Wild Ones Native Plant Landscapers. Information on Kalamazoo area chapter at: www.kalamazoowildones.org
Noah’s Garden. Book by Sara Stein.
Planting Noah’s Garden. Book by Sara Stein.
Bringing Nature Home. Book by Douglass W. Tallamy.
Hidden Savanna Nursery. Local [Oshtemo] grower of native plants: www.hiddensavanna.com
Native Connections. Local [Three Rivers] producer of seed mixes: www.nativeconnections.net
Michigan Native Plant Producers Association. Information on Michigan native plant growers at: www.mnppa.org/members
Bravo! One of America's strange nonsensical obsessions the lawn, but a little no-mow fescue is nice for backyard picnics. Has TRC looked at negotiating property maintenance requirements at the local level? Most local codes restrict the height of lawn and grass to under 6-8 inches to avoid so-called "weedy" appearance. I found that the covenants and codes of my own neighborhood are even more restrictive and sadly we have a bunch of retired people that call themselves neighborhood volunteers and spend all their time measuring peoples yards and sending them citations.
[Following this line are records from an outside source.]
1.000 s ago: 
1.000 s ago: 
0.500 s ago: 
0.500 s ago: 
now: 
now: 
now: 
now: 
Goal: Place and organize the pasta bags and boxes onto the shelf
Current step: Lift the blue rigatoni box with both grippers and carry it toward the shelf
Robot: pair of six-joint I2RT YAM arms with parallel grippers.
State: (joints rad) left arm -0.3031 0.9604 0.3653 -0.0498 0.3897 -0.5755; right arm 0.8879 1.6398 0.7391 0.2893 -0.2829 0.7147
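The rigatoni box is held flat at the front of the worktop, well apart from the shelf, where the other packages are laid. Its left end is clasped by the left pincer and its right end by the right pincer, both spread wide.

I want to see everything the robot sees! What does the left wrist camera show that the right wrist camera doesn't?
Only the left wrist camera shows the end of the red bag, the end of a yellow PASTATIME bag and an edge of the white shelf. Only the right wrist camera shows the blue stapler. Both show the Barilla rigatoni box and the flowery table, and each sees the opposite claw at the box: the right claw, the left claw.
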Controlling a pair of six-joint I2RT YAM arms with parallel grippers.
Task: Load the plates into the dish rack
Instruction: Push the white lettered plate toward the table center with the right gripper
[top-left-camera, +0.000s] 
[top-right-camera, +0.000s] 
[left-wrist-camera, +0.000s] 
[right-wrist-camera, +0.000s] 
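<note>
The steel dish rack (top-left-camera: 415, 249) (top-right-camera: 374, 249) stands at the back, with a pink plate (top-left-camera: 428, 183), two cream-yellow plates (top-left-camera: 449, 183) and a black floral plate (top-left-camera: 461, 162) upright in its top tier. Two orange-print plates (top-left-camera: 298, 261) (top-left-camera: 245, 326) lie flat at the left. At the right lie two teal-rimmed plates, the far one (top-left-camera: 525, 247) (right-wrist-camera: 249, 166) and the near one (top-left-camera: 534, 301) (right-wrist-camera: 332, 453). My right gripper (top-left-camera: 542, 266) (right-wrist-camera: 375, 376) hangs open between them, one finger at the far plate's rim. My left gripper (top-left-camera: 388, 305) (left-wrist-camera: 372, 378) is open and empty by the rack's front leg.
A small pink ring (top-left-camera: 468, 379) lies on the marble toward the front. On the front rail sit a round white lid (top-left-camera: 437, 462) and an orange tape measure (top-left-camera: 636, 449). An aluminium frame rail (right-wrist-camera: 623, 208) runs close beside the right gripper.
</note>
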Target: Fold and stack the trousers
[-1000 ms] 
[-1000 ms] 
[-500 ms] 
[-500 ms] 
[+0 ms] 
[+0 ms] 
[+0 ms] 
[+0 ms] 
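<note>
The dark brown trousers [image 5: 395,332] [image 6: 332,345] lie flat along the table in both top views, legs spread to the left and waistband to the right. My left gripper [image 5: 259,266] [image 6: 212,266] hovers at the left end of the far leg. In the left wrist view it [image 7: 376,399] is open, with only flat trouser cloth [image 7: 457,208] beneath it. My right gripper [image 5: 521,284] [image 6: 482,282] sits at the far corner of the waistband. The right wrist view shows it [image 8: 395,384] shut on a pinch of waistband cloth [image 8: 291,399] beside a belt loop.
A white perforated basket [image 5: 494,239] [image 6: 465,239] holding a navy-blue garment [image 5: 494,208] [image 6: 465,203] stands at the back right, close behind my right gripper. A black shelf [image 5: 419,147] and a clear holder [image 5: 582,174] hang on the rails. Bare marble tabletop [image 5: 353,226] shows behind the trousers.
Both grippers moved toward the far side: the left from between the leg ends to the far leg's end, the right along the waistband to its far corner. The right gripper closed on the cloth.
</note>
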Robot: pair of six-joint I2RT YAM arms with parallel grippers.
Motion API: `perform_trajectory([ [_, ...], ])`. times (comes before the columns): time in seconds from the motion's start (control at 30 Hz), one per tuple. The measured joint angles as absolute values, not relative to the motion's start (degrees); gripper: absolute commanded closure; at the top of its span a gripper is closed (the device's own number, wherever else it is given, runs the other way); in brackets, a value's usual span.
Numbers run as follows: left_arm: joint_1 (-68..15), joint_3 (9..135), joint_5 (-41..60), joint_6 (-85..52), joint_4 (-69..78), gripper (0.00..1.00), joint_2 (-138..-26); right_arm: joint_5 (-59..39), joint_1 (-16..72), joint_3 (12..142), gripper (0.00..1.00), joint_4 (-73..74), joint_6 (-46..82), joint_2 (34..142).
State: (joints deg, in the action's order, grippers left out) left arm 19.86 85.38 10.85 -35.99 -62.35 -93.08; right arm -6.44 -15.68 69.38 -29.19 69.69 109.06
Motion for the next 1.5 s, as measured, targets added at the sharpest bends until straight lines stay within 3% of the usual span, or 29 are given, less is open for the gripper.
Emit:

Also, native plant maintenance. Due to the excessive amount of non-native/invasive plant seed used by the Road Commission and sold at regional nurseries, these invaders can make it difficult to maintain native patches. Anything TRC could do to make these practices illegal will go a long way toward making these objectives even easier to accomplish. Thanks, great rant
Thanks, Kevin, for another great post. I think you're working on a book's worth of these!
And you're right: my lawn does suck. I mow it every three weeks and have never, in 19 years watered or applied fertilizer. So it looks like what G. Cripe wants his lawn to look like if only the old guys with their grass-check yardsticks would quit turning him into the Turf Police.
The trick, I believe, would be to get some Lawn Ranger (of the sort pictured in your post) to plant half or even a third of their lawn in prairie. Focus on purple coneflowers, black eyed susans and butterfly weed -- something colorful. Then, host a dinner party (McMansions are made for those) and show off the new "butterfly garden." Let people see that this is something legitimate, a feasible and socially acceptable option to their ChemLawn addiction. Have a wild landscaper on hand to share samples and site plans. Maybe this type of upscale peer group pressure could start to turn things around.
Another great post, Kevin! I've started, but this is going to be my next great project and now I know that you are an experienced info resource. Thanks again for all that you do!